Сделав титаническое усилие, Фолкнер улыбнулся. Выметайся! – вопило у него в мозгу, но жена все еще парила над ним в нерешительности.
– А чем же тебе обедать? У нас ни крошки…
– Обо мне не беспокойся, – нетерпеливо перебил Фолкнер, с тоской глядя на стрелки часов.– Я уже шесть месяцев как бросил есть. А ты пообедаешь в Клинике.
Даже разговор с ней превратился в непомерный труд. Он хотел бы перейти на общение записками, даже купил для этой цели два отрывных блокнота, но так и не набрался духа предложить один из них Джулии, хотя сам постоянно писал ей записки – под тем предлогом, что его мозг занят настолько напряженной работой, что разговор может прервать ход мыслей.
Как ни странно, он никогда не думал всерьез о разводе. Такой побег не докажет ровно ничего. К тому же у него имелся другой план.
– Так тебе ничего не надо? – спросила Джулия, не спуская с мужа настороженных глаз.
– Абсолютно, – заверил ее Фолкнер, удерживая на лице все ту же улыбку. Усилие выматывало, как полный рабочий день на службе.
Быстрый, безразличный поцелуй Джулии поразительно напоминал клюющее движение, каким хитроумная машина надевает крышечки на бутылки с пивом. Все так же улыбаясь, Фолкнер дождался хлопка входной двери, затем медленно стер улыбку с лица, осторожно вздохнул и позволил себе расслабиться, ощущая, как напряжение вытекает через пальцы рук и ног. Несколько минут он бесцельно бродил по пустому дому, а затем вернулся в гостиную, чтобы приступить к серьезной работе.

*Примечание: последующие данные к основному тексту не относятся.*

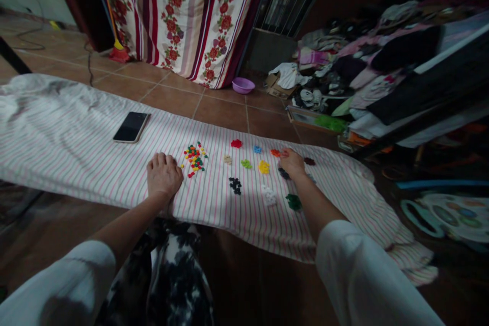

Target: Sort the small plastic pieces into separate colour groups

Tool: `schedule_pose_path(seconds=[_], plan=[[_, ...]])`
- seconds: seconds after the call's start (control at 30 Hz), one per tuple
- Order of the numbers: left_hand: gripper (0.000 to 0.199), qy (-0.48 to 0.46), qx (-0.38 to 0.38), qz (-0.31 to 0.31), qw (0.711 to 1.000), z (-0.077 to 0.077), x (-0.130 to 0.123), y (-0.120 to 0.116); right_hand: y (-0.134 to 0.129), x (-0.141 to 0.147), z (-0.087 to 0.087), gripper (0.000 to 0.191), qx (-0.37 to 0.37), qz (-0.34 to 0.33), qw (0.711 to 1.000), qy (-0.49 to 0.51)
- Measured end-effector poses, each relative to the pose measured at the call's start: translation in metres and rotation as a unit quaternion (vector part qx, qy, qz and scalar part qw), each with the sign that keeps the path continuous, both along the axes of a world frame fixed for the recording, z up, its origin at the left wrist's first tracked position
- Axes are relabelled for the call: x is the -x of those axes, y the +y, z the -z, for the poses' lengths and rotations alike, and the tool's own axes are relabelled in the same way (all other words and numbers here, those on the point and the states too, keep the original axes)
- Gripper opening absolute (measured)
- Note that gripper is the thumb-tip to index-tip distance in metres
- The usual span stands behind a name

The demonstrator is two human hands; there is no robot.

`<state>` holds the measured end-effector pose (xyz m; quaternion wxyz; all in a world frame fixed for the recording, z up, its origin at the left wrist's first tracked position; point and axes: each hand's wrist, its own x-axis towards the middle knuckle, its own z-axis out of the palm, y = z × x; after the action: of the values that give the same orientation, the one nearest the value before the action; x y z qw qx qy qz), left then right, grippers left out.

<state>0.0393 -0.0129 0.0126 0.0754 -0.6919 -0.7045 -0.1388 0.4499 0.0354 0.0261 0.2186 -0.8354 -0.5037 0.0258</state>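
A striped white sheet [91, 147] lies across the floor, with small plastic building pieces on it. My left hand [164, 175] rests palm down on the sheet, just left of a mixed-colour pile of pieces [194, 158]. To the right, the pieces form single-colour clusters, including a red cluster [236, 143], a yellow cluster [263, 167], a black cluster [235, 186] and a white cluster [269, 196]. My right hand [292, 162] sits among them, its curled fingertips at an orange cluster [275, 153]. Anything inside those fingers is hidden.
A black smartphone [131, 127] lies on the sheet, left of my left hand. Brown floor tiles [221, 112] show beyond the sheet, with a purple plastic bowl [243, 85] and a floral curtain [179, 15] behind. A heap of clothes [367, 56] fills the right side.
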Motion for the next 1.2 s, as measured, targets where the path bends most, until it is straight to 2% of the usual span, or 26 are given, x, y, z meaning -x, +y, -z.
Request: schedule_pose_path(seconds=[0.07,0.13,0.33,0.53,0.73,0.9,1.2], plan=[[0.028,0.001,0.0,-0.001,1.0,0.0,0.0,0.0,-0.002,0.005,-0.007,0.043,0.023,0.016,0.999,-0.039],[0.028,0.002,-0.002,-0.002,1.0,0.0,0.0,0.0,-0.003,0.014,-0.015,0.04,0.028,0.004,0.997,-0.075],[0.028,0.005,-0.013,-0.002,1.0,0.002,0.0,0.0,0.005,0.062,-0.033,0.032,-0.047,-0.114,0.99,-0.07],[0.027,0.008,-0.021,0.0,1.0,0.004,0.0,0.001,0.02,0.132,-0.026,0.025,-0.063,-0.266,0.962,-0.001],[0.027,0.009,-0.019,-0.002,1.0,0.005,0.0,0.002,0.027,0.193,-0.017,0.024,-0.031,-0.367,0.929,0.026],[0.027,0.003,-0.021,-0.002,1.0,0.004,-0.001,0.002,0.027,0.222,-0.015,0.023,0.009,-0.405,0.914,0.004],[0.028,-0.02,-0.019,0.0,1.0,0.003,0.0,0.001,0.022,0.238,-0.016,0.024,0.086,-0.415,0.904,-0.059]])
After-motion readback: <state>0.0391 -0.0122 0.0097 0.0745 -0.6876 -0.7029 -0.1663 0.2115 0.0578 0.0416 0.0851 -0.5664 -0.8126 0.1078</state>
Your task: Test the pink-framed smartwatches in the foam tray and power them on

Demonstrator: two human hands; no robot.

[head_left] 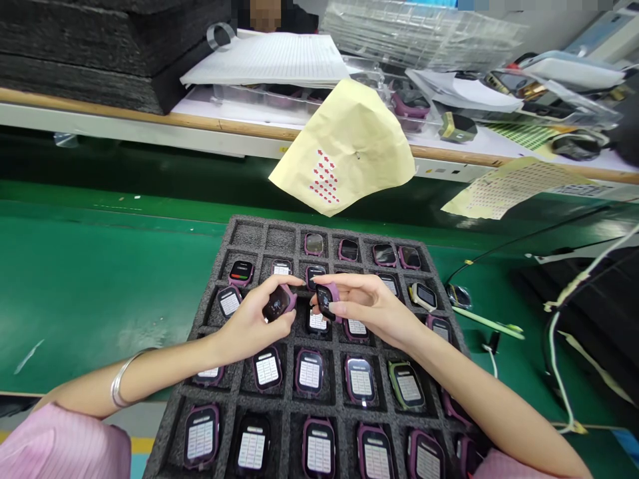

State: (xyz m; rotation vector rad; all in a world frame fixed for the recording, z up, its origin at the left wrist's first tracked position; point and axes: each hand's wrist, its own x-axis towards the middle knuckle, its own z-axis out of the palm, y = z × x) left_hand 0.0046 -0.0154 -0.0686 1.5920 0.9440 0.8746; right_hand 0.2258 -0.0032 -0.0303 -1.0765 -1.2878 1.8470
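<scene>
Between the thumb and fingers of my left hand (254, 316) is a purple smartwatch case (278, 303) with a dark screen. My right hand (367, 303) pinches a second purple smartwatch case (327, 301), its dark screen showing a small figure and turned to the left. Both hands hover over a black foam tray (292, 399) divided into square pockets. Most pockets hold watch cases, many with lit white grid screens, such as a purple one (309, 372) below my hands. A green watch (407, 386) and a cream one (424, 296) lie toward the right.
A green table (100, 279) carries the tray. Behind it runs a shelf (239, 126) with black foam blocks (80, 53), papers (279, 60) and plastic trays. A yellow sticker sheet (359, 140) hangs over its edge. Cables (556, 332) and a light green stick (489, 322) lie at the right.
</scene>
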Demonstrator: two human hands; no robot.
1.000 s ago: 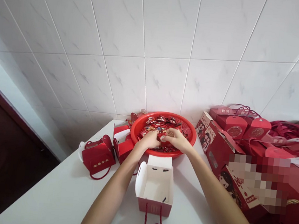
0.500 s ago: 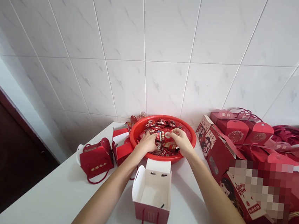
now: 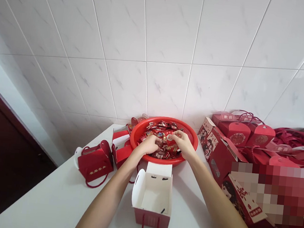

Программа практически никогда не менялась. Сперва Фолкнер достал из среднего ящика письменного стола устройство, состоявшее из миниатюрного будильника, батарейки и ремешка с электродами. Выйдя на веранду, он затянул ремешок на запястье, завел и установил будильник, пристроил его на столе рядом с собой, а затем привязал свою руку к подлокотнику – чтобы не стряхнуть ненароком будильник на пол.
Когда все было готово, он откинулся на спинку шезлонга и начал изучать открывавшийся с веранды вид.
Поселок Меннингера (или «Бедлам» («Дурдом»), если следовать терминологии местных жителей) был построен десять лет тому назад как самодостаточный жилой микрорайон для дипломированных сотрудников Клиники и членов их семей. Всего в Бедламе было шестьдесят с чем-то домов, спроектированных так, что каждый из них заполнял определенную структурную нишу, с одной стороны – сохраняя свою, отличную от прочих, индивидуальность, а с другой – сливаясь с ними в органическое единство. Втискивая уйму маленьких домиков на участок площадью в четыре акра, архитекторы руководствовались двумя главными установками: не превращать будущий поселок в унылое скопление совершенно одинаковых курятников (что характерно для большинства подобных микрорайонов) и создать для одной из крупнейших психиатрических ассоциаций демонстрационный экспонат, способный послужить моделью корпоративных поселков будущего.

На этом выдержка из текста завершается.